▶ [WHAT IS NEEDED] Search the listing for the word "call" and copy every line where it turns up.

=== INFORMATION SUPPLIED ===

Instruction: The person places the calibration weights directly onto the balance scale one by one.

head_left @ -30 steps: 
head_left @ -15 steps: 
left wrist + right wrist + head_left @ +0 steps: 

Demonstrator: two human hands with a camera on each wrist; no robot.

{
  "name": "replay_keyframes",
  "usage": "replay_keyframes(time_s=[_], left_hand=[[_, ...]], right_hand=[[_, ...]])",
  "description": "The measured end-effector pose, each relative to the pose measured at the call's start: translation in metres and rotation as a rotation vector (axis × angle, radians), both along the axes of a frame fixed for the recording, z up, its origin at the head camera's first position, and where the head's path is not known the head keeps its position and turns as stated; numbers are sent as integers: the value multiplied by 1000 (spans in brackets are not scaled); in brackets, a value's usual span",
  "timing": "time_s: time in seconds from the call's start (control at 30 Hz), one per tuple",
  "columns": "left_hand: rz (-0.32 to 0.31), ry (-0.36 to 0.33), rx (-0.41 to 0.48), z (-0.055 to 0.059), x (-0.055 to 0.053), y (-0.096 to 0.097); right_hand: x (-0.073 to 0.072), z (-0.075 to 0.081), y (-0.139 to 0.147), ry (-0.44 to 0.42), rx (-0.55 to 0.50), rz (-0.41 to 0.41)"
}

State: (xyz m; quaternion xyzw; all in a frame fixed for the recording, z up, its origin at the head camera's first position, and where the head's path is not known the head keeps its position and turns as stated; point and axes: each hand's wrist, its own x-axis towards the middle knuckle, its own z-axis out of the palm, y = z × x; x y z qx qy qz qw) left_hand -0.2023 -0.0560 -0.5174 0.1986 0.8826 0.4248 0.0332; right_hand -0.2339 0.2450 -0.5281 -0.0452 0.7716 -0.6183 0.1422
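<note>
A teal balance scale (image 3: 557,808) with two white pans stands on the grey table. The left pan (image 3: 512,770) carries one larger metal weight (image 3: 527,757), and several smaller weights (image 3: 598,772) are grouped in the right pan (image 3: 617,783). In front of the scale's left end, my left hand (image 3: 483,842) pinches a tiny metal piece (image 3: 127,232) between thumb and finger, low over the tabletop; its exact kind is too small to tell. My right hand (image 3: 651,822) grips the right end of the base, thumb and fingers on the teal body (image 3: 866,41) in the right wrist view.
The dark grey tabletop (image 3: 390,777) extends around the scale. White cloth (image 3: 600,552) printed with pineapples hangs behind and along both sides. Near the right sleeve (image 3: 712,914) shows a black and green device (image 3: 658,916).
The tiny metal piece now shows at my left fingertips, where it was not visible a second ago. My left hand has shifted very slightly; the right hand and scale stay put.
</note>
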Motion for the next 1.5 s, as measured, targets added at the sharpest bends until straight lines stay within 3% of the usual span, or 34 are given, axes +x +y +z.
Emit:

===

▶ [TASK ANSWER]
  "description": "The measured end-effector pose, each relative to the pose measured at the call's start: translation in metres and rotation as a rotation vector (axis × angle, radians), both along the axes of a frame fixed for the recording, z up, its origin at the head camera's first position, and where the head's path is not known the head keeps its position and turns as stated; numbers are sent as integers: the value multiplied by 1000 (spans in brackets are not scaled); in brackets, a value's usual span",
  "timing": "time_s: time in seconds from the call's start (control at 30 Hz), one per tuple",

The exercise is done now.